One of the most important ways that the error handling has been improved is through the use of data typing. By typing all our variables , Objects, and functions in ActionScript, the compiler is able to generate much more detailed error messages. It also enables the compiler to check for any type mismatches and to easily report these to the developer. Because of the improved, verbose error messages in ActionScript, it is now possible to go line by line through any error messages and make the appropriate changes. This was difficult at best in previous versions.
One of the most important parts of debugging an application is actually viewing the data structures used in the application. The trace function is one way of doing this. trace will allow developers to view Arrays, Strings, Numbers, LoadVars Objects, XML Objects, and the path of a movie clip Object. However, trace will not display all the properties of regular Objects. Rather, the developer will simply see the message [Object Object] in the output window. In addition, the trace function will not display an associative Array which can also be common in building data structures. This is a huge limitation in terms of debugging because it is extremely common to use Arrays of Objects, Objects of Arrays, and other data structures with Object or associative Array properties.
To remedy this issue, we built a custom Dump class that will be able to handle any possible data structure that the developer can pass to it. This class uses one static method dumpThis that the developer can pass any data structure to. This method tests the Object passed in, remembering of course that all Objects descend from the Object class. The dumpThis method determines if the Object is an Array, an Object, or an associative Array, and performs the appropriate looping. A for-i loop is used to loop over a standard Array, while a for-in loop is used to loop through an associative Array or an Object.
We also explored the new try , catch , and finally operators available in ActionScript 2.0. These allow us to easily catch runtime errors that we may not have control of during the application development phase.

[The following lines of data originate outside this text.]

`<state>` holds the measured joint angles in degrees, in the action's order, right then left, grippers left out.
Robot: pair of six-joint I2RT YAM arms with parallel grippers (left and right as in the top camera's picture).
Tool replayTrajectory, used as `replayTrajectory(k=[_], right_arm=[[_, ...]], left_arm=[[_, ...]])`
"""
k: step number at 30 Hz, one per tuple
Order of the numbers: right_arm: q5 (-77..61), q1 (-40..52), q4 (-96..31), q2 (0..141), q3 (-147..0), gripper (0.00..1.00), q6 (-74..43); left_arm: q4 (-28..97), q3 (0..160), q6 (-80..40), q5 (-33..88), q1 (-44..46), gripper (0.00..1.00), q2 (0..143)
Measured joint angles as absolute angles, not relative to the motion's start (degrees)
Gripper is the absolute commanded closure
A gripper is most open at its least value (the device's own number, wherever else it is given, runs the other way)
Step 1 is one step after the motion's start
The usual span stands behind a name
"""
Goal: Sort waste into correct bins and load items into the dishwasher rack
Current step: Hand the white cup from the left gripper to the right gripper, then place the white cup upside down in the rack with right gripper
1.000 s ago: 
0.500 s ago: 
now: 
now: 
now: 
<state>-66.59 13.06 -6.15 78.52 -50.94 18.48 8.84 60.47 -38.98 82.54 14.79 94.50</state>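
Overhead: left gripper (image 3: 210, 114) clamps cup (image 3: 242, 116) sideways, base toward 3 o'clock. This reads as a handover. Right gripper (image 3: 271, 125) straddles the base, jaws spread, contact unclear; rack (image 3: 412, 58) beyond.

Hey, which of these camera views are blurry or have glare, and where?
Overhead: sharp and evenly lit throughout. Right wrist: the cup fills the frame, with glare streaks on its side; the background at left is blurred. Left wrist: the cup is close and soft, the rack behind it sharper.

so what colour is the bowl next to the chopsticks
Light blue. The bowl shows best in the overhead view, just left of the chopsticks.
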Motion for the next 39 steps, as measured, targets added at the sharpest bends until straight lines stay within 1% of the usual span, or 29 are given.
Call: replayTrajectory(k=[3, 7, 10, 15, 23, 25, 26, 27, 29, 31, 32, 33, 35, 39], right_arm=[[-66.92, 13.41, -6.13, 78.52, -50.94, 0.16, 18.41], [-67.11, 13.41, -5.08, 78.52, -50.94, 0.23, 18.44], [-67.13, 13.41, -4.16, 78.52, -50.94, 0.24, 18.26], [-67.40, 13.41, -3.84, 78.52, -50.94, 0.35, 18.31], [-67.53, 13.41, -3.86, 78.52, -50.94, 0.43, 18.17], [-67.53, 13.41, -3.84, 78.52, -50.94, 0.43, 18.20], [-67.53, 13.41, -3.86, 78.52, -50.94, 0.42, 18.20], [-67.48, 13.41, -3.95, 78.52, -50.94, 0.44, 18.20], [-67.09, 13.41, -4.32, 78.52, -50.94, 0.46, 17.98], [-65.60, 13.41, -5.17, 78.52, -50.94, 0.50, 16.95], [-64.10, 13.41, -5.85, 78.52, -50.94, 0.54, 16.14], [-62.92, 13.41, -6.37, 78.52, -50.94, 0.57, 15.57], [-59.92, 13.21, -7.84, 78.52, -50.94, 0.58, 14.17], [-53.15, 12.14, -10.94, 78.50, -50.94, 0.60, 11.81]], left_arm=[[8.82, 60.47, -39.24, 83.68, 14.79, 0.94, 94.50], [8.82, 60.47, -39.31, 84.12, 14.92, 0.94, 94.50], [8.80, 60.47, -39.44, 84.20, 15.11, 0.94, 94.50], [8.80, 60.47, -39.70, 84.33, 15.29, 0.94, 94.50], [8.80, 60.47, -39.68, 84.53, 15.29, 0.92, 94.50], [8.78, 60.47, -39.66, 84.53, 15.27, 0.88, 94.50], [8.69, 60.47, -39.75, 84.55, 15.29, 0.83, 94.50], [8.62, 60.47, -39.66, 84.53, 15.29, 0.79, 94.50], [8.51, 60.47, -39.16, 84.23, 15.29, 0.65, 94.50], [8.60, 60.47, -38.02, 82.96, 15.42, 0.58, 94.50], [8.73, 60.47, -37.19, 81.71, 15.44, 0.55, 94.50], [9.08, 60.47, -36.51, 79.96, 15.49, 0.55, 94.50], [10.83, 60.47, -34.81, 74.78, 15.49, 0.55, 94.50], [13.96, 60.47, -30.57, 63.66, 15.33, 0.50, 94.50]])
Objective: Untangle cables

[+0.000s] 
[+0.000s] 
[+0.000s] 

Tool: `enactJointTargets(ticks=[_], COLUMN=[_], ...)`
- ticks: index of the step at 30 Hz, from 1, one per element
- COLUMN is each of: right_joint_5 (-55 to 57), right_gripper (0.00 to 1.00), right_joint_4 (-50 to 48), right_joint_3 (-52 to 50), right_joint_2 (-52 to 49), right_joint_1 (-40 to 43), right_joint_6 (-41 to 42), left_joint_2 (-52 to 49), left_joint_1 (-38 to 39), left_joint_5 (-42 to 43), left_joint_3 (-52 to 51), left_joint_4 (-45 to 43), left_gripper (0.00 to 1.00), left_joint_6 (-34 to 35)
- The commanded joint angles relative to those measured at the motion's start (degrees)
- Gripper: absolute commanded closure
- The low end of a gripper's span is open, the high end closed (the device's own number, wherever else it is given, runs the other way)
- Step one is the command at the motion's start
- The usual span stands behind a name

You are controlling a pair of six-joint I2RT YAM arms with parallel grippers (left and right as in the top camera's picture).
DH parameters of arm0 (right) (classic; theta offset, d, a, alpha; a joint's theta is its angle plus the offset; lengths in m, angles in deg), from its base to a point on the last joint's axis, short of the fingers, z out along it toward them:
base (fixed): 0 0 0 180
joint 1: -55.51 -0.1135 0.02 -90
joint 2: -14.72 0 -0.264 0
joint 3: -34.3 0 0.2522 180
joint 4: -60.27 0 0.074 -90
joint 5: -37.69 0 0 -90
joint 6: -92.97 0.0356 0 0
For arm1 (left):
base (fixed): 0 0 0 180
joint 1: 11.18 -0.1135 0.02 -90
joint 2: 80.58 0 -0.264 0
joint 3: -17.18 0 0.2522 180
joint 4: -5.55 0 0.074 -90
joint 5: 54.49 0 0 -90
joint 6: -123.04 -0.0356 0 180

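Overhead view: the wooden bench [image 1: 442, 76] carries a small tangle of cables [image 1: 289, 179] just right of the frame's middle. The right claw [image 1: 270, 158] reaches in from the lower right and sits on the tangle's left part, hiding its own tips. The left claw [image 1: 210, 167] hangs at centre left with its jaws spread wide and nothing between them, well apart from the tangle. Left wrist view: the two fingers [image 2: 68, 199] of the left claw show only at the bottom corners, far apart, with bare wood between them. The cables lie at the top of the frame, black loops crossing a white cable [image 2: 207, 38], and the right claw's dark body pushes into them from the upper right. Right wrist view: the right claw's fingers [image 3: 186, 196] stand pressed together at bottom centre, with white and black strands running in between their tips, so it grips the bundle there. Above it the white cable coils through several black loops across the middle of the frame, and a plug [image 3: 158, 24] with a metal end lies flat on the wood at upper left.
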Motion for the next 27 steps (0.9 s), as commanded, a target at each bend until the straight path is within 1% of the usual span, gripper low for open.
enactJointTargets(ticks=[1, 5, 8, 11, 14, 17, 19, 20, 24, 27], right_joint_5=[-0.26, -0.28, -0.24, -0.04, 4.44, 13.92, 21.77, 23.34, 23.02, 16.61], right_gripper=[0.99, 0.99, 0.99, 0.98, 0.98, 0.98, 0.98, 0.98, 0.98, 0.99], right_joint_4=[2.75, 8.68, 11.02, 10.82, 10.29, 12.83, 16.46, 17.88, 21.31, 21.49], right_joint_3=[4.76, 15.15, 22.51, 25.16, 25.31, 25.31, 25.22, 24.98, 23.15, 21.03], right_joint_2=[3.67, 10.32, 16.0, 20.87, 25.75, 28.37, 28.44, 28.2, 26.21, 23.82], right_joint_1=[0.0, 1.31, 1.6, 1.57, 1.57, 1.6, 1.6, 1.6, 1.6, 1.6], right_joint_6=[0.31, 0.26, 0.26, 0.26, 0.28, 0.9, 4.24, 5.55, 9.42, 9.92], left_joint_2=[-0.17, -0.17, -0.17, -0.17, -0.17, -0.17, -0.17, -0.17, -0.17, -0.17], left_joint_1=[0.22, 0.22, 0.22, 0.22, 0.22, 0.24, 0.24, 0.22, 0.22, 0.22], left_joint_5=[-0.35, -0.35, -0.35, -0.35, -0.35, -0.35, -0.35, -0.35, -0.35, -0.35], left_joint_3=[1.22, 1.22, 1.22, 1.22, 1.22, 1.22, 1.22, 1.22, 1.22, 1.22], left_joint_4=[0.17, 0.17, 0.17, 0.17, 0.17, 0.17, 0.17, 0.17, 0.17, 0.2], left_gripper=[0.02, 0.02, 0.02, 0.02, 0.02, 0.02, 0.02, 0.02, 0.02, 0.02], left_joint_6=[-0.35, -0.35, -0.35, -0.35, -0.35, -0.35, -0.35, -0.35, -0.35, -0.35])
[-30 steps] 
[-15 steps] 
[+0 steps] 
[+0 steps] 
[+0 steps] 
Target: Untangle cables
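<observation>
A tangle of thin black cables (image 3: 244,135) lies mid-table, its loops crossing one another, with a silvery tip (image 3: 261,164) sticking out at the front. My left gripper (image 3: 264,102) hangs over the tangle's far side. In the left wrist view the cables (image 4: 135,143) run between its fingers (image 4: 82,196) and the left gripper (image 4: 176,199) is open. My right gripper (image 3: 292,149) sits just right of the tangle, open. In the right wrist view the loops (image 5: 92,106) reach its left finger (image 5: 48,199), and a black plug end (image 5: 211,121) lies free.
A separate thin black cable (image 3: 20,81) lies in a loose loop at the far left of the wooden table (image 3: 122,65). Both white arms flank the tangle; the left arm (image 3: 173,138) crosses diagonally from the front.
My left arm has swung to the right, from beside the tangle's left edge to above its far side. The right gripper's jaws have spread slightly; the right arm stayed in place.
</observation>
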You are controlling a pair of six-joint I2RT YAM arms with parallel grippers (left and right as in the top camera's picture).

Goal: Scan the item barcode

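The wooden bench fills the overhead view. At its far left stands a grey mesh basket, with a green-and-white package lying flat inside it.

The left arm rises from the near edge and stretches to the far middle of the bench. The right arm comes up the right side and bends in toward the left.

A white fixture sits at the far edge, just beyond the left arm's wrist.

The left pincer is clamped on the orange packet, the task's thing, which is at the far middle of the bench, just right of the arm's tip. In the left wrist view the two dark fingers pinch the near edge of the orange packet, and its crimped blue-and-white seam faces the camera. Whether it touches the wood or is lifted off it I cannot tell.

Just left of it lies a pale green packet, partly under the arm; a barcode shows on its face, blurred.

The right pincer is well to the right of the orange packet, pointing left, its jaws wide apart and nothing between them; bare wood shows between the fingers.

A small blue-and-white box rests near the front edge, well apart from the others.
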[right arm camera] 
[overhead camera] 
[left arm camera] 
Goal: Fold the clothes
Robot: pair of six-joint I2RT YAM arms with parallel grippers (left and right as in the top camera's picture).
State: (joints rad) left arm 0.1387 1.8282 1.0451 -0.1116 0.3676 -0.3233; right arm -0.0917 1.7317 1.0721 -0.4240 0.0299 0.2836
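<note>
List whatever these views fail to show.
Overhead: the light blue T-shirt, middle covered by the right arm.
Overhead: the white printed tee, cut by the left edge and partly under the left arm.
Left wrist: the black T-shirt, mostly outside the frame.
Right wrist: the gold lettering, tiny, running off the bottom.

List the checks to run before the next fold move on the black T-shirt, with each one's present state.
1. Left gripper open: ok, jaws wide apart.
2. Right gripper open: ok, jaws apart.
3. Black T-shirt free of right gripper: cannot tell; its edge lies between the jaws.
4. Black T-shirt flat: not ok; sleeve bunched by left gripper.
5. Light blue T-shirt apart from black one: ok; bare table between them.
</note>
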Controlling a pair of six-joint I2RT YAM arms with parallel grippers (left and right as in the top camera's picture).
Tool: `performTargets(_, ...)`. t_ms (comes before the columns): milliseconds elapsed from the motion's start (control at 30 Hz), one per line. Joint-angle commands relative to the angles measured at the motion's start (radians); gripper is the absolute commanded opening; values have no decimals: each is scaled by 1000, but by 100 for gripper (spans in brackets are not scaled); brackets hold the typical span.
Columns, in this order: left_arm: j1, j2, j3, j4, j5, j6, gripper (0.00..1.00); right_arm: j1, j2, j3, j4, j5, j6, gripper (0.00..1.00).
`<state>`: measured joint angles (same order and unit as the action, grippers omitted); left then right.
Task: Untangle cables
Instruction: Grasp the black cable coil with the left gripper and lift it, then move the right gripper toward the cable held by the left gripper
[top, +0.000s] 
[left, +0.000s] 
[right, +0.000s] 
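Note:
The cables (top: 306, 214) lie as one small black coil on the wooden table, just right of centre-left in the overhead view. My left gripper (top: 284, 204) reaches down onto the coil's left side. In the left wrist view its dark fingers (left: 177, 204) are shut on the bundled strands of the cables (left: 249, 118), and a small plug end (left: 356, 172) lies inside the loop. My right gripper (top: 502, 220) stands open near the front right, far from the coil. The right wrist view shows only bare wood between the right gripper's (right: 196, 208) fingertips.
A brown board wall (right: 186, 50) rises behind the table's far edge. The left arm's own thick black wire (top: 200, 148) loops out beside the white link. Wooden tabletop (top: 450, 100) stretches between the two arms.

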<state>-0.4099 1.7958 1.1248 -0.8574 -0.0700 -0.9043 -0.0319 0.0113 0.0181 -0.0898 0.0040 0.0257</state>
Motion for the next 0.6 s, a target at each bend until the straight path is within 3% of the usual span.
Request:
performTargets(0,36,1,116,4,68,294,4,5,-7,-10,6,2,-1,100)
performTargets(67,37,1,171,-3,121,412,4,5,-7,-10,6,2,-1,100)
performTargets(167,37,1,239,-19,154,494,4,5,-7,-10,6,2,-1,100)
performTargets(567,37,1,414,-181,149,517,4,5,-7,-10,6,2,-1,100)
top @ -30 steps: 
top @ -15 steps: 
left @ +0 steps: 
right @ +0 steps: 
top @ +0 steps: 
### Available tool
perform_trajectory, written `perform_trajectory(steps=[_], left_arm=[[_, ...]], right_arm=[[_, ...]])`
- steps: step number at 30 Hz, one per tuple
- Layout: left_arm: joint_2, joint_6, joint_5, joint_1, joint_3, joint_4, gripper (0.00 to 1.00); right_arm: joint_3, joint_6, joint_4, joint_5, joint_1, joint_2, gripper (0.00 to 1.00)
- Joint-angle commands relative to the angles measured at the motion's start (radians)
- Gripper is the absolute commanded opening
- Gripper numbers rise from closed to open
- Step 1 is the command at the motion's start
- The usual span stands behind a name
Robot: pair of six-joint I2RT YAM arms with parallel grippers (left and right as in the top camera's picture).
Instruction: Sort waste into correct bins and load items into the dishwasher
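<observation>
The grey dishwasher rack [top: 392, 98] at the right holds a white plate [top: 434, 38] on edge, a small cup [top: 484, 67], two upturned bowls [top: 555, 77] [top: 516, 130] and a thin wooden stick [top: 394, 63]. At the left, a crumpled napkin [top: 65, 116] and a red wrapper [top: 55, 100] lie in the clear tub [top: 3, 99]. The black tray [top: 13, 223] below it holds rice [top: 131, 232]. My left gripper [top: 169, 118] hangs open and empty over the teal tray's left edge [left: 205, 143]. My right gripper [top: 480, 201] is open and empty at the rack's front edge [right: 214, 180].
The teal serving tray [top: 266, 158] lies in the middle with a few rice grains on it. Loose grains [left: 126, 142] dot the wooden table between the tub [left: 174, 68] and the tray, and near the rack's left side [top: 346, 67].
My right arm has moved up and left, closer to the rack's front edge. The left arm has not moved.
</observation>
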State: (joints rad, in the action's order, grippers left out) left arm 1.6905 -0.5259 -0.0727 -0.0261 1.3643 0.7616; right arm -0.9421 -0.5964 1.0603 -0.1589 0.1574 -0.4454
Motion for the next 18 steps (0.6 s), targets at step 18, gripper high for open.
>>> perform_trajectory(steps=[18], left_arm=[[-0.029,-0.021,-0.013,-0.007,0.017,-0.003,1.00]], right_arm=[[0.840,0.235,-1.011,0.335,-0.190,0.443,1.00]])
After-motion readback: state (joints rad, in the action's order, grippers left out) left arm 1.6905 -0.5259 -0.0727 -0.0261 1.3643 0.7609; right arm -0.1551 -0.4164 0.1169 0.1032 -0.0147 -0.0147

For example, a runtime error could be that XML was not loaded properly because a server is down or simply that a user did not fill out a form properly. By using the try , catch , and finally operators, in conjunction with conditional logic, we can separate the runtime error handling from the rest of our code. Any code that might possibly fail is surrounded by a try statement. If in fact an error does occur at runtime, control is immediately passed to the catch block where we can place the specific code to handle the error. In addition, ActionScript 2.0 has a new Error class that allows us to return, or throw , different types of error messages. The finally statement is executed in every case, whether or not an error occurs, and is extremely useful for cleaning up because it is executed after the catch statement if an error occurs. Armed with the new tools that ActionScript 2.0 has provided us, many hours previously spent debugging an application can now be put to better use.